Comorbidity means that one 'index' condition is the focus of attention, and others are viewed in relation to this. In contrast, multimorbidity describes someone having two or more long-term (chronic) conditions without any of them holding priority over the others. This distinction is important in how the healthcare system treats people and helps making clear the specific settings in which the use of one or the other term can be preferred. Multimorbidity offers a more general and person-centered concept that allows focusing on all of the patient's symptoms and providing a more holistic care. In other settings, for example in pharmaceutical research, comorbidity might often be the more useful term to use.

== Mental health ==

In psychiatry, psychology, and mental health counseling, comorbidity refers to the presence of more than one diagnosis occurring in an individual at the same time. However, in psychiatric classification, comorbidity does not necessarily imply the presence of multiple diseases, but instead can reflect current inability to supply a single diagnosis accounting for all symptoms. On the DSM Axis I, major depressive disorder is a very common comorbid disorder. The Axis II personality disorders are often criticized because their comorbidity rates are excessively high, approaching 60% in some cases. Critics assert this indicates these categories of mental illness are too imprecisely distinguished to be usefully valid for diagnostic purposes, impacting treatment and resource allocation. Symptom overlap is a key component against DSM classification and serves as a note towards redefining criteria in disorders that the root cause may not be understood thoroughly. Regardless of criticisms, it stands that, annually, up to 45% of mental health patients fit the criteria for a comorbid diagnosis. A comorbid diagnosis is associated with more severe symptomatic expression and greater chance of dismal prognosis. Certain diagnoses such as ADHD, autism, OCD, and mood disorders have higher rates of co-occurring or being prevalent in separate diagnoses. "Comorbidity in OCD is the rule rather than the exception" with OCD diagnoses facing a lifetime rate of 90%. With overlapping symptoms comes overlap in treatment as well, CBT for example is common for both ADHD and OCD with pediatric onset and can be effective for both in a comorbid diagnosis. OCD and eating disorders have a high rate of occurrence, it is estimated that 20-60% of patients with an eating disorder have OCD. More often, comorbidity complicates and can prevent treatment efficacy on a varying scale depending on the circumstances.

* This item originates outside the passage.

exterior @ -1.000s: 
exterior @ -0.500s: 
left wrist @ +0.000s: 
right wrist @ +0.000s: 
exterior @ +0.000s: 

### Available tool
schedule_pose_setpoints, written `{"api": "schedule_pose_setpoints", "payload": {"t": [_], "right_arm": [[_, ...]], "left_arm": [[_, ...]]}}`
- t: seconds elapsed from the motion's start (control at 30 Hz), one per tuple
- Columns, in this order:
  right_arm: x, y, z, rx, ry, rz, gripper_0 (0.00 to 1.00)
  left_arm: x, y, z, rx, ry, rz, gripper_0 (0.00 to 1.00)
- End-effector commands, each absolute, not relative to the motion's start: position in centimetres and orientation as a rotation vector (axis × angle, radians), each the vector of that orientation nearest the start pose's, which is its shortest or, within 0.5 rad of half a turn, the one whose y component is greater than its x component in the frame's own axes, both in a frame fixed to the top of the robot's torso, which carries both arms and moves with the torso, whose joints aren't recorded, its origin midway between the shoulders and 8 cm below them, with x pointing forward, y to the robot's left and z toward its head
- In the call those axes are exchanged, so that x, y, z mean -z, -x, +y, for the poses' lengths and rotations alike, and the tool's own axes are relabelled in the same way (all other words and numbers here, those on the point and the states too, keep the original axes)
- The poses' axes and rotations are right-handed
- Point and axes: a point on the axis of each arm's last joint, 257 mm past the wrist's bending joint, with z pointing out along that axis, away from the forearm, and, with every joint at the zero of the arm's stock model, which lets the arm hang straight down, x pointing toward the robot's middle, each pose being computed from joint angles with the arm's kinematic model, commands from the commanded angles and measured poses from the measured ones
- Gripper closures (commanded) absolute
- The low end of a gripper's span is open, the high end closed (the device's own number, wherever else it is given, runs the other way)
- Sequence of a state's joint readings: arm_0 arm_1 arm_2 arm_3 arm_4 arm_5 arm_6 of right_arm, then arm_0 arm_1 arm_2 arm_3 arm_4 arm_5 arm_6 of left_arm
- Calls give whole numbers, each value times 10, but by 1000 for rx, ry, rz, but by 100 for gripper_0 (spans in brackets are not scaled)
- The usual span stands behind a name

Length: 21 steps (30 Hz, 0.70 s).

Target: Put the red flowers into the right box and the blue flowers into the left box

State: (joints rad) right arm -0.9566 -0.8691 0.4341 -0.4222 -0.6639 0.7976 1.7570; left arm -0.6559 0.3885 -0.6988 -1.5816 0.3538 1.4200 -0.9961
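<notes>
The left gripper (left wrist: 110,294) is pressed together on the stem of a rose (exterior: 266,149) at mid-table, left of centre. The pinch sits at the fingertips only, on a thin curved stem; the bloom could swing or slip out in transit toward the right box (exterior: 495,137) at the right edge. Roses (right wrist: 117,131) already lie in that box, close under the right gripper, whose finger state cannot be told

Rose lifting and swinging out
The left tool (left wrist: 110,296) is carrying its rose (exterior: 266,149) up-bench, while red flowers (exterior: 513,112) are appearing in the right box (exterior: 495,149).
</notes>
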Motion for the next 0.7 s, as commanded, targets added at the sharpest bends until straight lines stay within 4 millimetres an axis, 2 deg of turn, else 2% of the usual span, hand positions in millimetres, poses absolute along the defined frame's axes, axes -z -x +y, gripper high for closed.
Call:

The term 'comorbidity' was introduced in medicine by Feinstein (1970) to describe cases in which a 'distinct additional clinical entity' occurred before or during treatment for the 'index disease', the original or primary diagnosis. Since the terms were coined, meta studies have shown that criteria used to determine the index disease were flawed and subjective, and moreover, trying to identify an index disease as the cause of the others can be counterproductive to understanding and treating interdependent conditions. In response, 'multimorbidity' was introduced to describe concurrent conditions without relativity to or implied dependency on another disease, so that the complex interactions to emerge naturally under analysis of the system as a whole.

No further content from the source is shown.